* _DESCRIPTION OF THE TASK_:
In the listing below, a line holding "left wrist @" and a line holding "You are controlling" mark the range. Retype both exactly, with all lines between them.
=-=-=
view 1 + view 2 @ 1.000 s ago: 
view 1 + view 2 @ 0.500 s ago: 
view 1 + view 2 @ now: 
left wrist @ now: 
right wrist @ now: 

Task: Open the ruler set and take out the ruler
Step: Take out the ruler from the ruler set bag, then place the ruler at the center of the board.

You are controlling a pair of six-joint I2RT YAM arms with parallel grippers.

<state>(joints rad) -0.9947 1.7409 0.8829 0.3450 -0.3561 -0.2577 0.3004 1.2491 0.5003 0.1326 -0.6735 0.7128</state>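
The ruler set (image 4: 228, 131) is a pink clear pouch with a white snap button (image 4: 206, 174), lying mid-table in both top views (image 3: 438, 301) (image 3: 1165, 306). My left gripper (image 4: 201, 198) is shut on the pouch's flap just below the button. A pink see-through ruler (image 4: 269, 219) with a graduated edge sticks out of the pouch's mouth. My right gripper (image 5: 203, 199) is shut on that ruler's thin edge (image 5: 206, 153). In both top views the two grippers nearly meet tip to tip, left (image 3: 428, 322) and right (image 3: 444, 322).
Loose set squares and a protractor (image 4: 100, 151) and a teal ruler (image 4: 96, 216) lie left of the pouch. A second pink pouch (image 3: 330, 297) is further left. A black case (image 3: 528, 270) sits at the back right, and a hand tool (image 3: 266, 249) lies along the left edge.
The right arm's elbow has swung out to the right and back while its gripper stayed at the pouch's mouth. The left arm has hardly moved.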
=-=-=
* _EXERCISE ANSWER_:
left wrist @ now: 
right wrist @ now: 

Task: Open the ruler set and take out the ruler
Step: Take out the ruler from the ruler set bag, then place the ruler at the center of the board.

You are controlling a pair of six-joint I2RT YAM arms with parallel grippers.

This finishes the output.